- [What you will do]
Look through the data below. Pick out the lines holding the string "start".

[[ Dataset excerpt open ]]

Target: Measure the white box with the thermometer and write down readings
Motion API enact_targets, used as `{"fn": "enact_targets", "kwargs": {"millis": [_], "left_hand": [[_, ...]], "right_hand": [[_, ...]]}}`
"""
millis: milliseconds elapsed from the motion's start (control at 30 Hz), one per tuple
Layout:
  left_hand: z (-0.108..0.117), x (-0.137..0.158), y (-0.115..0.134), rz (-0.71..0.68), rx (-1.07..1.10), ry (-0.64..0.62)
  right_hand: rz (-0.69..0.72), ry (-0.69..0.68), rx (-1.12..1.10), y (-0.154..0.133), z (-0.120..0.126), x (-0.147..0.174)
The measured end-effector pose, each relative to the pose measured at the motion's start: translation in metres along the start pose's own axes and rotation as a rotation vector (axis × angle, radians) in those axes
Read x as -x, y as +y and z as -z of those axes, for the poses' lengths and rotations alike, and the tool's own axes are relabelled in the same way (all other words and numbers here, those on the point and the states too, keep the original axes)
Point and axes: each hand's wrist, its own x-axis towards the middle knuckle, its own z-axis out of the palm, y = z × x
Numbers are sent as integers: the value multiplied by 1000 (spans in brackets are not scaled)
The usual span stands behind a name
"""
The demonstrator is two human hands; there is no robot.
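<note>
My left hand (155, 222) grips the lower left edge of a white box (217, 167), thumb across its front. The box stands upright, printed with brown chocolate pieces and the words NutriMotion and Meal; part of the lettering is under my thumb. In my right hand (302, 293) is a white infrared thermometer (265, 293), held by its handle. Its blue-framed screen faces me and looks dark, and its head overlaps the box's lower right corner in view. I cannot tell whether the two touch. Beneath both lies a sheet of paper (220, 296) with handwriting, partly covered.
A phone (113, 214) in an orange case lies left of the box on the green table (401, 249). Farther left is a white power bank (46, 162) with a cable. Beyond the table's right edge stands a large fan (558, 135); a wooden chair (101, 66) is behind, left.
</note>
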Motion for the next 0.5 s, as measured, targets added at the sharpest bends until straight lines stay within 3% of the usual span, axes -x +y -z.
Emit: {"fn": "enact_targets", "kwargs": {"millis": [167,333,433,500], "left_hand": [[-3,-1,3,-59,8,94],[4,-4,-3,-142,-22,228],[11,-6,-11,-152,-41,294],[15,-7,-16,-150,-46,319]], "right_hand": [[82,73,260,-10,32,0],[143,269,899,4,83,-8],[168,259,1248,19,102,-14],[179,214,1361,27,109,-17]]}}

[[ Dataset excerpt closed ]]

- [Written response]
millis: milliseconds elapsed from the motion's start (control at 30 Hz), one per tuple
The measured end-effector pose, each relative to the pose measured at the motion's start: translation in metres along the start pose's own axes and rotation as a rotation vector (axis × angle, radians) in those axes

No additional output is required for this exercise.